El Ministerio de Trabajo, satisfecho con los datos registrados
Por Paula Escalada Medrano
2 min
Economía08-01-2005
La política es, a veces, como un partido de fútbol: ver quién mete goles a quién. Esperanza Aguirre a Jesús Caldera, el Gobierno del PSOE al del PP, los nacionalistas a los defensores de la unidad de España… Todo por ver quién gana un partido que aparentemente no tiene fin, sino una sucesión de partes. El último episodio ha sido el de los datos del paro y la Seguridad Social del 2004.

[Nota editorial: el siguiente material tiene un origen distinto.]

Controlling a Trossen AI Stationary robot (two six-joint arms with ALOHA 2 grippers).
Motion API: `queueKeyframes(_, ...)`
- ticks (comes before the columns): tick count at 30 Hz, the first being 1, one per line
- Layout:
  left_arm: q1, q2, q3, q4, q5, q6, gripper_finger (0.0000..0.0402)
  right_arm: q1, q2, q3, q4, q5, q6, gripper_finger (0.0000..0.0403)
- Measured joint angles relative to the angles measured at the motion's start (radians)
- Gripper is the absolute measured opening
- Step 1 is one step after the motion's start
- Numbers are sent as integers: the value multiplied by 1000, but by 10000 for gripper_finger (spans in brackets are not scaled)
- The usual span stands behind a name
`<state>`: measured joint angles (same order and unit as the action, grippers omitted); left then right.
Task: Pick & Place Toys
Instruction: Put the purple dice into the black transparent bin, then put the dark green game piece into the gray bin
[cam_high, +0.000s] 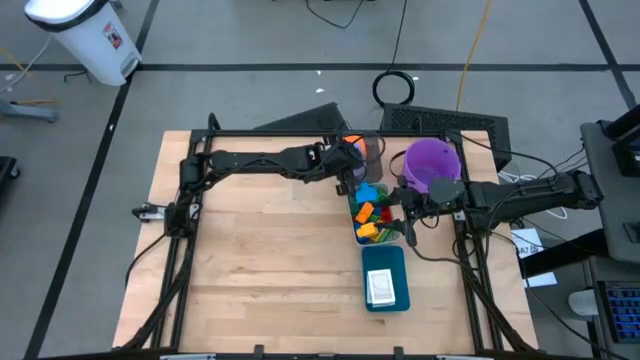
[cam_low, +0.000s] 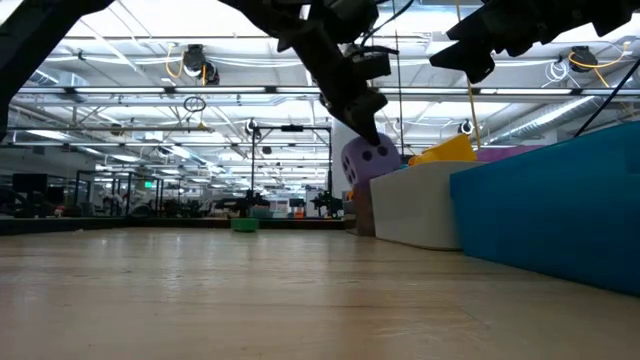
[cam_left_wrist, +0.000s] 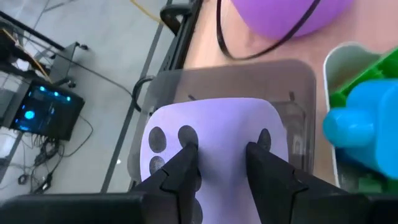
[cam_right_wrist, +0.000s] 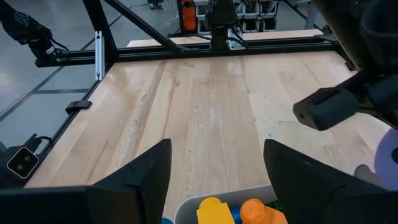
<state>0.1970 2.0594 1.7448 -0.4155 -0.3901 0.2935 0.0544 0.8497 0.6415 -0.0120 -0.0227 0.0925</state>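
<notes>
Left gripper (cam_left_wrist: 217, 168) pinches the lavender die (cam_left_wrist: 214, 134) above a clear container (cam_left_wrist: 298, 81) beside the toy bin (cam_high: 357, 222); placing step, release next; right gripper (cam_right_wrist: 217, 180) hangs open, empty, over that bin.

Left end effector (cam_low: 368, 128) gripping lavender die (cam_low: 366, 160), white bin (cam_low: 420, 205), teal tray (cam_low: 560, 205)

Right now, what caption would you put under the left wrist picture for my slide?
Left hand shut on the lavender dotted die, above a clear container.
</notes>
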Motion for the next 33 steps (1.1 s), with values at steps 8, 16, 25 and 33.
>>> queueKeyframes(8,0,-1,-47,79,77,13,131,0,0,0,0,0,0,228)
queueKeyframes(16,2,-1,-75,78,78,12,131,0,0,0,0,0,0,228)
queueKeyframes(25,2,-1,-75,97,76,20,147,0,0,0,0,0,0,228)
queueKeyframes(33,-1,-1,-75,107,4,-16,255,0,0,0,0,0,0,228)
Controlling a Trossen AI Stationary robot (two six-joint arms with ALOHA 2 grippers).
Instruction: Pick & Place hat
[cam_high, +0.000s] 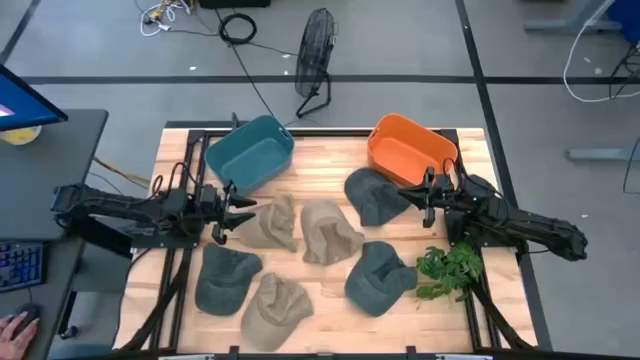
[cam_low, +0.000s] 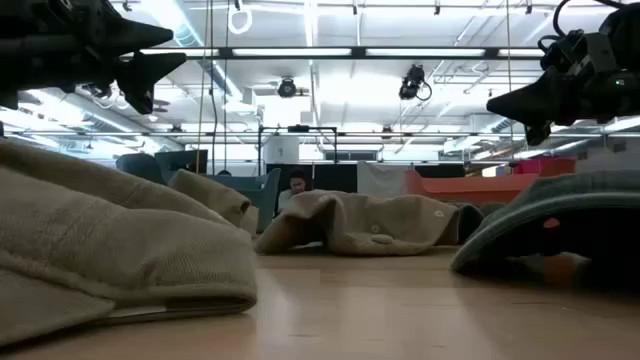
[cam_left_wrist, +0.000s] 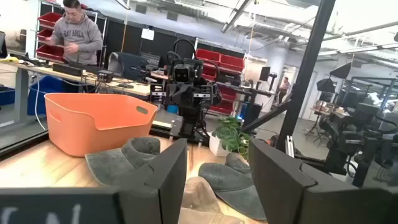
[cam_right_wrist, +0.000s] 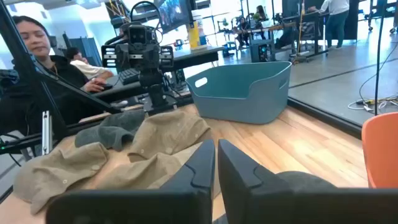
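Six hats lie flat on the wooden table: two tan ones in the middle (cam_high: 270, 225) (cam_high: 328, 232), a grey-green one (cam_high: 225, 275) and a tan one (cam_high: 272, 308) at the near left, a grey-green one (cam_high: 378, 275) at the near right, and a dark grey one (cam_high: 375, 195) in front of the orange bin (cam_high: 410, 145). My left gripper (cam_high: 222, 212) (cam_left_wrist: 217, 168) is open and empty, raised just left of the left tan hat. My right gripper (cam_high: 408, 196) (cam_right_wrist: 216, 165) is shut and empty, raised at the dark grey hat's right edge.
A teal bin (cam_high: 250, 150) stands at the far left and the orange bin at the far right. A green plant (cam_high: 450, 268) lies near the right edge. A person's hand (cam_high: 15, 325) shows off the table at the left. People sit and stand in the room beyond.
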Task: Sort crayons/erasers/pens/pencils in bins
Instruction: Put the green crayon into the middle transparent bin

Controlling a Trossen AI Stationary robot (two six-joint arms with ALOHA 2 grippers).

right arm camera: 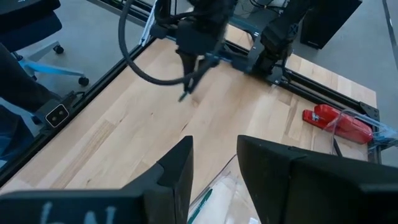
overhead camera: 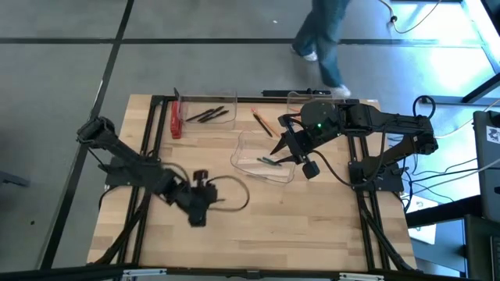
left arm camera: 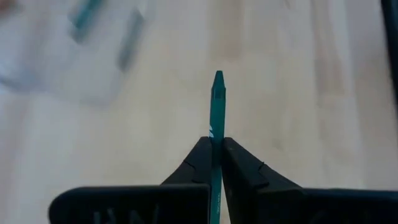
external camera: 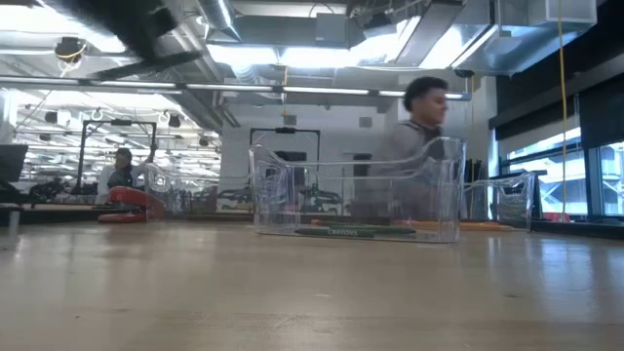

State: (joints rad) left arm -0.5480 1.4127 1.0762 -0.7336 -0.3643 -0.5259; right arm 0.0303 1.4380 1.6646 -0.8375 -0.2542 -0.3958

El ministro de Trabajo y Asuntos Sociales, Jesús Caldera, fue el encargado de presentar en rueda de prensa los datos referentes al paro y la Seguridad Social del 2004. Pero en los datos del paro se le adelantaron. Así, la presidenta de la Comunidad de Madrid, Esperanza Aguirre, ofreció los datos 24 horas antes que el ministro. A pesar de esta osadía, Caldera no quiso polemizar y al respecto dijo que “es bueno” que las cifras del paro y afiliación se difundan el mismo día y que para la próxima ocasión confiaba en que todas las comunidades autónomas “respeten” el calendario que el Ministerio difunde para dar a conocer las cifras. Polémicas aparte, Caldera calificó de buenos los datos, ya que, según su Ministerio, muestran una tendencia al alza para los próximos meses. Así, Caldera destacó que 2004 fue un “buen año” para el empleo y un “magnífico” ejercicio para la Seguridad Social, cuyo superávit será “amplio” y superará los cálculos presupuestarios iniciales (0,7 por ciento del PIB). Según el ministro, el descenso del paro se produjo por la confianza que transmite el Ejecutivo y la generosa postura de empresarios y sindicatos a la hora de pactar las condiciones laborales. Caldera remarcó también que las mejores variaciones se han producido en el segundo semestre del año, cuando las repercusiones de las medidas de los populares ya no existían. Sin embargo, desde otros partidos llegaron los reproches. Así, el portavoz adjunto del grupo parlamentario Popular, Vicente Martínez Pujalte, quiso recordar al Gobierno que esos resultados son herencias de las políticas aplicadas por su partido desde 1996. Así mismo, Pujalte avisó que este año habrá que tomar “medidas serias” para hacer frente a una supuesta pérdida de competitividad registrada. Por su parte, CiU reclamó la reactivación del diálogo social para acometer una reforma global del mercado de trabajo que permita reducir el más de millón y medio de parados que hay. Así mismo, IU se encargó de recordar que el descenso del paro no oculta las graves deficiencias del mercado de trabajo: tasas de ocupación y actividad femenina relativamente bajas y elevada temporalidad concentrada fundamentalmente en los jóvenes y las mujeres.